Résultat : « les jeunes pensent que c’est une maladie de vieux, et les vieux, une maladie de jeunes ».

Pour illustrer ce que peuvent être les problématiques spécifiques des seniors, le Pr Pialoux a mentionné les problèmes d’érection associés à la mise en place du préservatif. « Faut-il des kits-seniors associant un comprimé de Viagra à un préservatif ? »

Une enquête réalisée pour Janssen par Opinion Way confirme en effet que les 50-70 ans continuent d’associer le risque au triptyque toxicomane/homosexuel/jeune, alors qu’ils sont eux-mêmes dans la prise de risque : parmi ceux qui déclarent plusieurs partenaires ces 5 dernières années, 37% n’ont jamais utilisé de préservatif, et 26% de temps en temps (respectivement 12% et 45% chez les 18-49 ans).

Clairement, le VIH n’entre pas dans les préoccupations des seniors, ni dans celles des médecins. Un autre chiffre est parlant : le diagnostic tardif (stade sida ou CD4 <200/mm3) est nettement plus fréquent passé 50 ans, où il concerne 42% des cas (25% entre 25 et 49 ans, 14% entre 15 et 24 ans).

Or, outre la perte de chances pour l’intéressé(e), qui dit diagnostic tardif dit charge virale élevée, donc risque important de transmission à l’intérieur de la classe des seniors. Et d’autant plus que « l’âge est lui-même un facteur de risque de transmissibilité », rappelle le Pr Pialoux. « Cette notion est connue depuis le début des années 1990 ».

Une prise en charge spécifique

Dernier aspect, la prise en charge des patients seniors. « A partir de 60 ans, l’âge impacte la prise en charge », souligne le Pr Pialoux.

 
L’âge est lui-même un facteur de risque de transmissibilité.
 

Les antiviraux susceptibles de provoquer ou d’aggraver des dyslipidémies sont naturellement à éviter, à un âge où l’existence d’un diabète et d’un risque cardiovasculaire n’est pas rare.

D’autres facteurs de risque prennent également de l’importance avec l’âge : le Pr Pialoux cite notamment le cancer du col ou le cancer du poumon.

Enfin, la déminéralisation osseuse accélérée chez les sujets VIH+, implique une attention particulière à l’ostéoporose chez les seniors. De même pour les troubles neurocognitifs.

Pour le moment « le suivi très particulier » des patients seniors est assuré par des spécialistes du VIH – à condition que ces patients soient dépistés, toutefois. Mais la part que représente cette catégorie de patients parmi les personnes VIH+ va aller en augmentant.

« Il est logique qu’avec le vieillissement à la fois de la population générale et de la population VIH+, les contaminations surviennent plus tard », résume le Pr Pialoux.

Or, « peu de gériatres s’intéressent à cette problématique », relève de son côté Fabien Sordet (Janssen).
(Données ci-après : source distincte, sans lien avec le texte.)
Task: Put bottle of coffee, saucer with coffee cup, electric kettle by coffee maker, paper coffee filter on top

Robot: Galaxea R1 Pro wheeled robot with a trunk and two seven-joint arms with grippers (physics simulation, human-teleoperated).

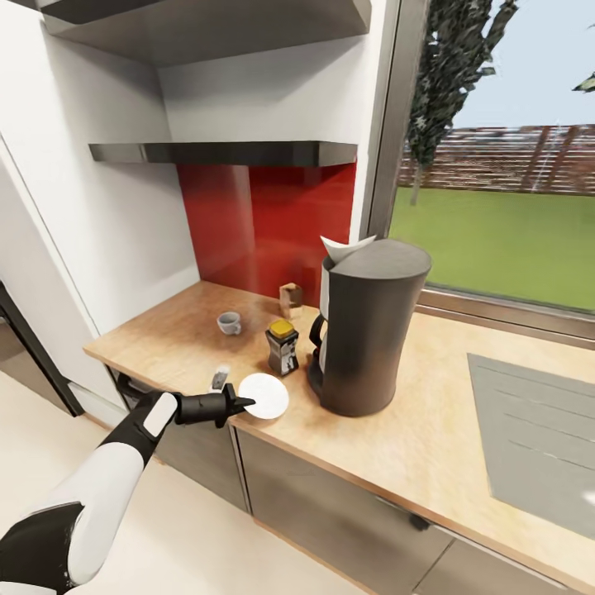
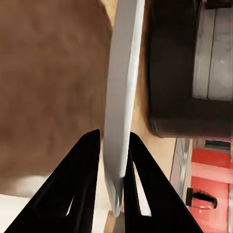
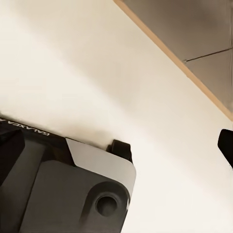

Et avant même de penser aux gériatres et au suivi des patients dépistés, c’est à la prévention qu’il faudrait s’intéresser, et au dépistage, qui devraient l’un et l’autre être proposé à la population des séniors en gardant à l’esprit qu’il s’agit d’une population à risque comme les autres, et d’autant plus qu’elle s’ignore comme telle.

 

REFERENCES :

  1. Cazein F, Lot F, Josiane Pillonel et coll.Découvertes de séropositivité VIH et sida – France, 2003-2012. BEH 9-10, 1 er avril 2014.

  2. Conférence de presse du laboratoire Janssen.